Suppose that a function \( f:[0, 1] \to (0, \infty) \) satisfies that
\[ \int_0^1 f(x) dx = 1. \]
Prove the following inequality.
\[ \left( \int_0^1 |f(x)-1| dx \right)^2 \leq 2 \int_0^1 f(x) \log f(x) dx. \]

The best solution was submitted by 정성진. Congratulations!

Similar solutions are submitted by 박민재(+3), 진우영(+3). Thank you for your participation.

Let \( R \) be a ring of characteristic zero. Assume further that \( na \neq 0 \) for a positive integer \( n \) and \( a \in R \) unless \( a = 0 \). Suppose that \( e, f, g \in R \) are idempotent (with respect to the multiplication) and satisfy \( e + f + g = 0 \). Show that \( e = f = g = 0 \). (An element \( a \) is idempotent if \( a^2 = a \). )

The best solution was submitted by 박훈민. Congratulations!

Similar solutions are submitted by 김동현(+3), 김호진(+3), 도수일(+3), 박민재(+3), 정성진(+3), 진우영(+3). Thank you for your participation.

Remark: Special thanks to 김동현, who first reported that the condition `characteristic zero’ is insufficient for the problem.
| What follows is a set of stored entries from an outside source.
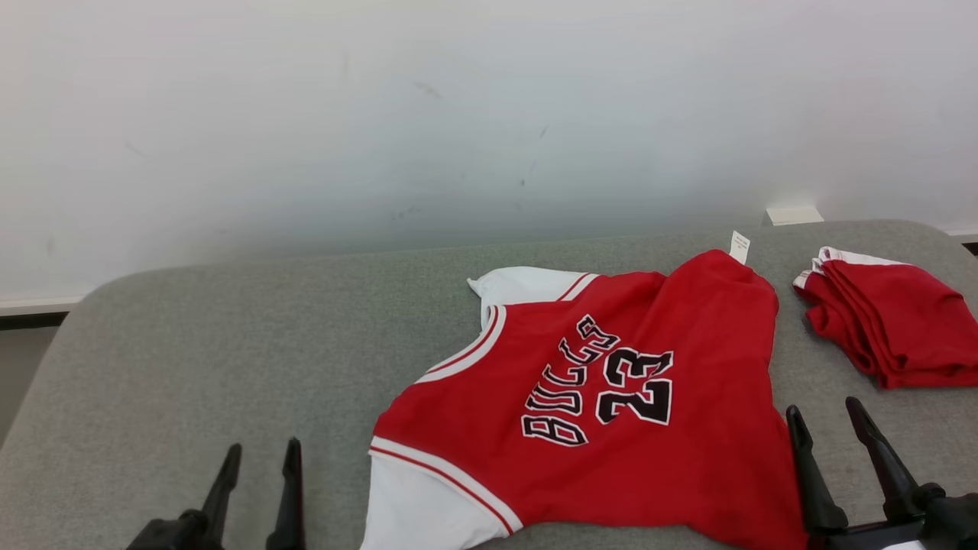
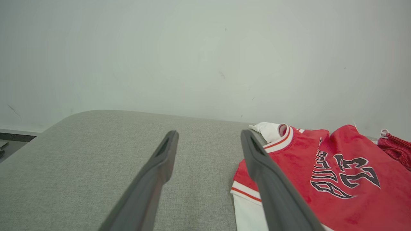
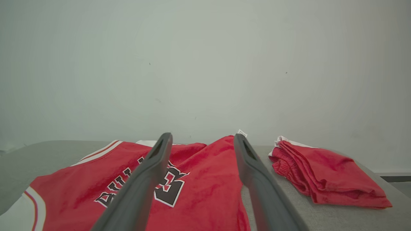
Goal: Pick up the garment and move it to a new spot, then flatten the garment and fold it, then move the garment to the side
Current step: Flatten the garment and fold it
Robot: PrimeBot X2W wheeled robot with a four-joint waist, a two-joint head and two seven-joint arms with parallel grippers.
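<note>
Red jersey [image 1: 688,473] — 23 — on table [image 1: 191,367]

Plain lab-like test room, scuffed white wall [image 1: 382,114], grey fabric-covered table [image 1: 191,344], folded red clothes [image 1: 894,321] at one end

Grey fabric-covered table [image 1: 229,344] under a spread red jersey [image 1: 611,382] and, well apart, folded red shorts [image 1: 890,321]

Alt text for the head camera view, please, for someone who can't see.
A red Bulls 23 jersey with white sleeves lies on a grey table, a folded red garment to its right. The left gripper and right gripper, both open, show at the bottom.
</note>
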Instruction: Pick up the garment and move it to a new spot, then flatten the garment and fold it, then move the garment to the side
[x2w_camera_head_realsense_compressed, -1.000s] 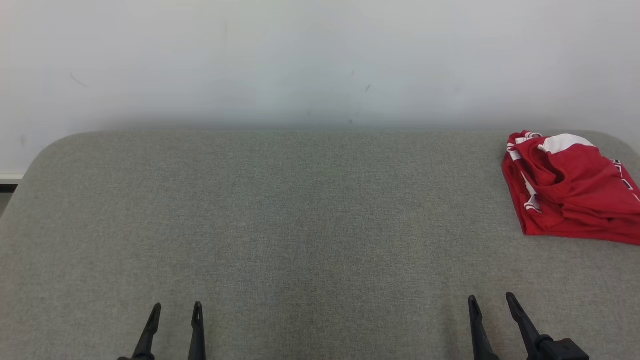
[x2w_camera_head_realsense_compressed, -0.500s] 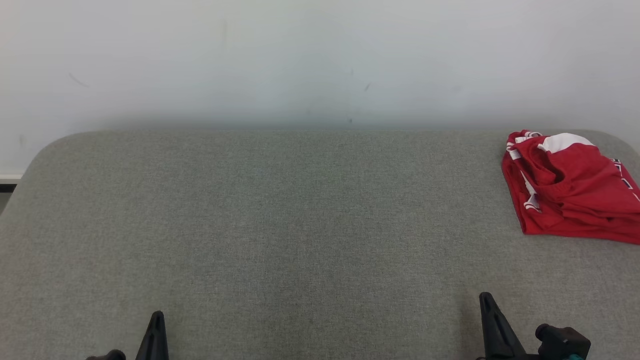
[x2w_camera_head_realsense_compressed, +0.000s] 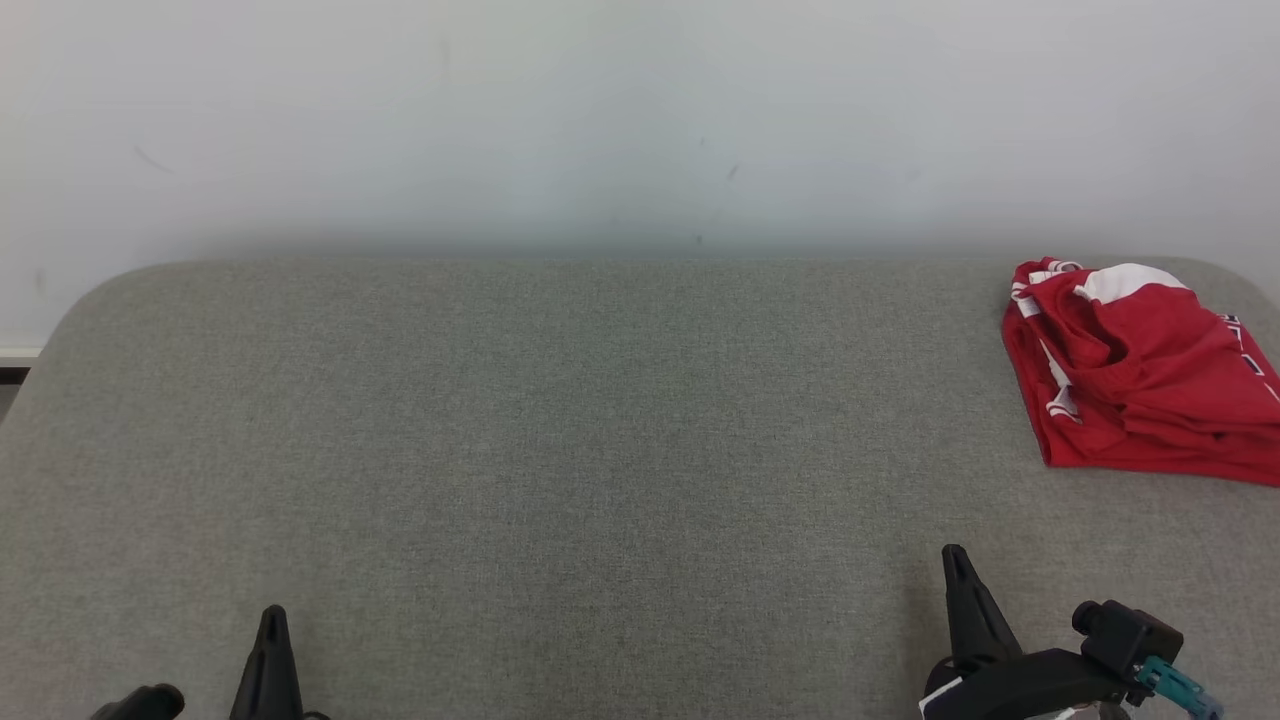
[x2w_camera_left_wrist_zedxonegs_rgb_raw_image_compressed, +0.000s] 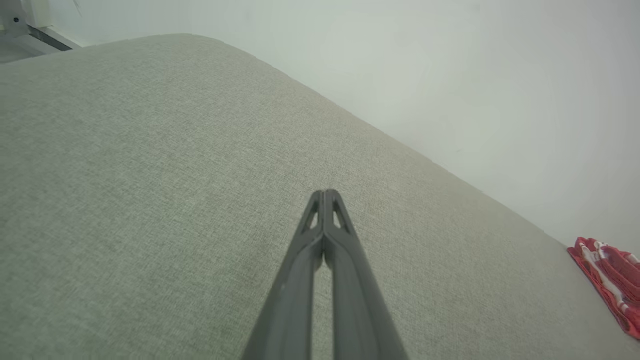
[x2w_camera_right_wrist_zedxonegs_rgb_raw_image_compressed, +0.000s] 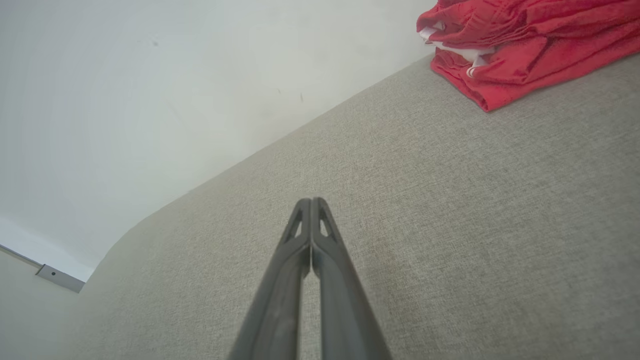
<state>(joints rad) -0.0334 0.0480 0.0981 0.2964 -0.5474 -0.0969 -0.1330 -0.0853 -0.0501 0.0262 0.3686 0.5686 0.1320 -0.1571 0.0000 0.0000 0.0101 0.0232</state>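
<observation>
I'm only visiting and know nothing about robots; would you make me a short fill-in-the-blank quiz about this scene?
The bunched garment is mostly ____ with white trim.
It lies at the far ____ corner of the grey table, by the robot's own sides.
The left claw and the right claw are both ____, holding nothing.
Missing words: red; right; shut.
</observation>
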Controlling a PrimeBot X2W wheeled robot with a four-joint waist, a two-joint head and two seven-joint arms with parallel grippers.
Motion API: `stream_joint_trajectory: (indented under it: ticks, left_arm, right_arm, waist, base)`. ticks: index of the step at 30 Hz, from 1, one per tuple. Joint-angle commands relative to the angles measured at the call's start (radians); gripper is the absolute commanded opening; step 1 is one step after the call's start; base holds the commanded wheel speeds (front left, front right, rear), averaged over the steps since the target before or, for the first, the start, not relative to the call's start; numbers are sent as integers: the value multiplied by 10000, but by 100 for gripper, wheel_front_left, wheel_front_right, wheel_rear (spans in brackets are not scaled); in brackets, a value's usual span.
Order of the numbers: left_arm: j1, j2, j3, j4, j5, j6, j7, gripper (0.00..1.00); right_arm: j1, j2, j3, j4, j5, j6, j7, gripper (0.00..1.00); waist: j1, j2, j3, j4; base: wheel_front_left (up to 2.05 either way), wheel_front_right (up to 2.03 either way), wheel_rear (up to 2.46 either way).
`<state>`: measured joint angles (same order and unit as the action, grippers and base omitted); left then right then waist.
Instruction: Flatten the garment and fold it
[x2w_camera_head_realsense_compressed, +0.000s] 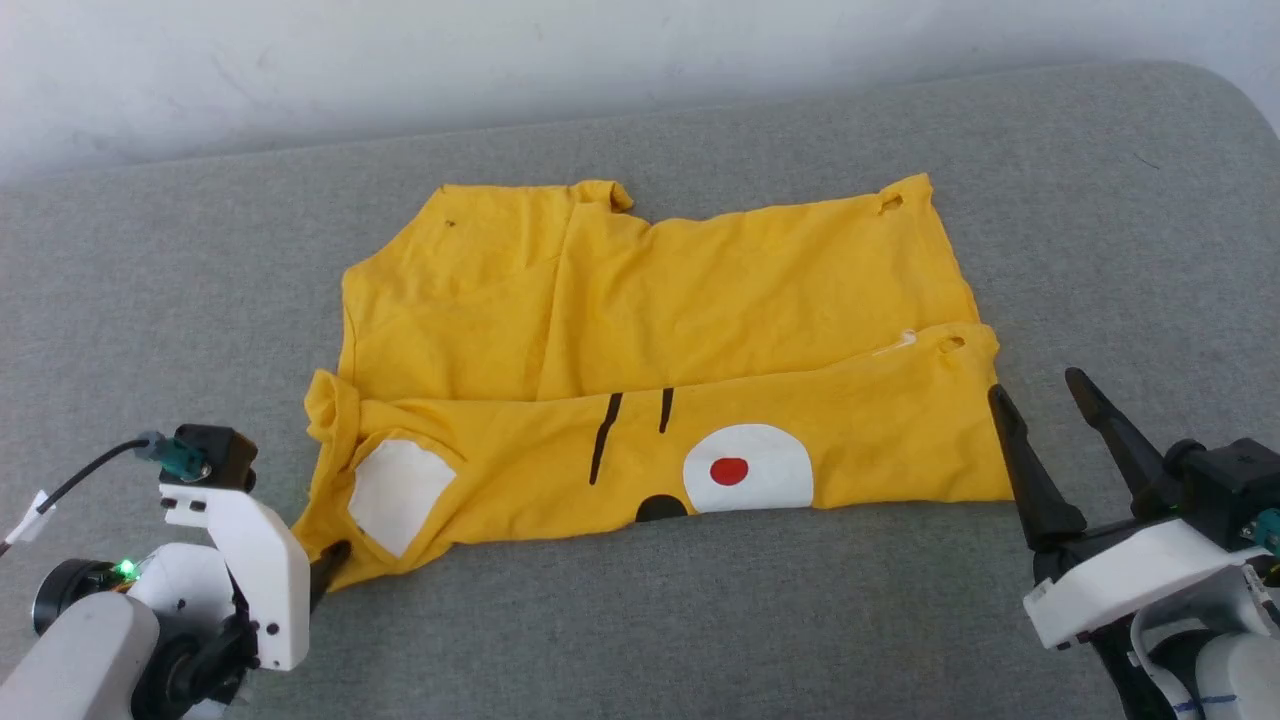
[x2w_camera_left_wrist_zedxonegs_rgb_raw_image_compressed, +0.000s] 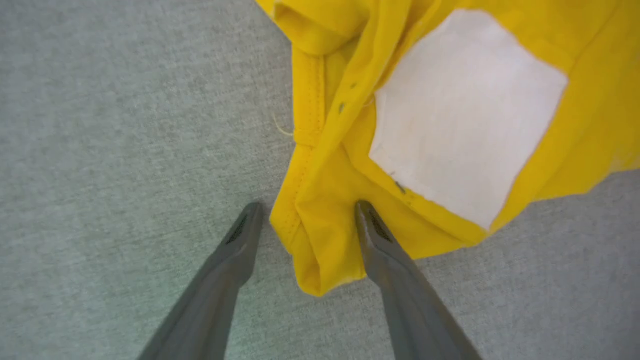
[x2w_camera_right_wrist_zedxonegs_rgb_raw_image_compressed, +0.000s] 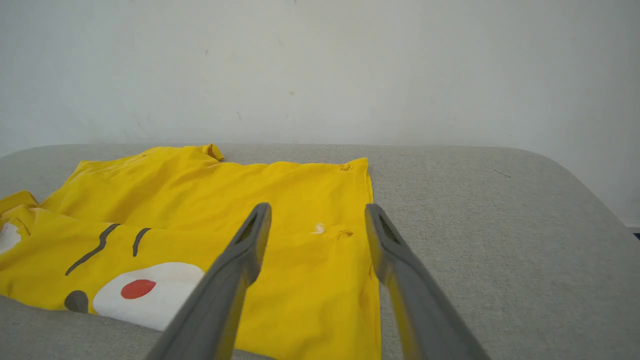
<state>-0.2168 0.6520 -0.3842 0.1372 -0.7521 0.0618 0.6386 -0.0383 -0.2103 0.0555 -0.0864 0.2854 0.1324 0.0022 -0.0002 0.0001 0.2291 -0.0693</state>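
I am straddling a bunched corner of the bright yellow cotton t-shirt (x2w_camera_head_realsense_compressed: 700, 300) with my left pincer (x2w_camera_left_wrist_zedxonegs_rgb_raw_image_compressed: 307, 215), spread wide and empty, probably to flatten it. My right pincer (x2w_camera_head_realsense_compressed: 1035, 387) is hovering likewise, the shirt's edge just beside it.

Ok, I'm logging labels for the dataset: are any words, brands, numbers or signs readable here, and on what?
None readable.
The garment carries only a cartoon face print, no letters.
The white tag on the black cable is too small to read.
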Motion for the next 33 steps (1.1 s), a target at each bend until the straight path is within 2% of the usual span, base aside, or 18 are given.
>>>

A real sequence \( x_1, x_2, x_3, \cdots \) satisfies the relation \( x_{n+2} = x_{n+1} + x_n \) for \( n = 1, 2, 3, \cdots \). If a number \( r \) satisfies \( x_i = x_j = r \) for some \( i \) and \( j \) \( (i \neq j) \), we say that \( r \) is a repeated number in this sequence. Prove that there can be more than \( 2013 \) repeated numbers in such a sequence, but it is impossible to have infinitely many repeated numbers.

The best solution was submitted by 진우영. Congratulations!

Similar solutions are submitted by 김범수(+3), 김홍규(+3), 김호진(+3), 남재현(+3), 박민재(+3), 박지민(+3), 박훈민(+3), 안현수(+3), 이시우(+3), 이주호(+3), 정성진(+3), 정우석(+3), 조정휘(+3), 진우영(+3). Thank you for your participation.

For real numbers \( a, b \), find the following limit.
\[
\lim_{n \to \infty} n \left( 1 – \frac{a}{n} – \frac{b \log (n+1)}{n} \right)^n.
\]

The best solution was submitted by 박민재. Congratulations!

Similar solutions are submitted by 김범수(+3), 박훈민(+3), 장경석(+3), 정성진(+3), 진우영(+3), 김홍규(+2), 박경호(+2). Thank you for your participation.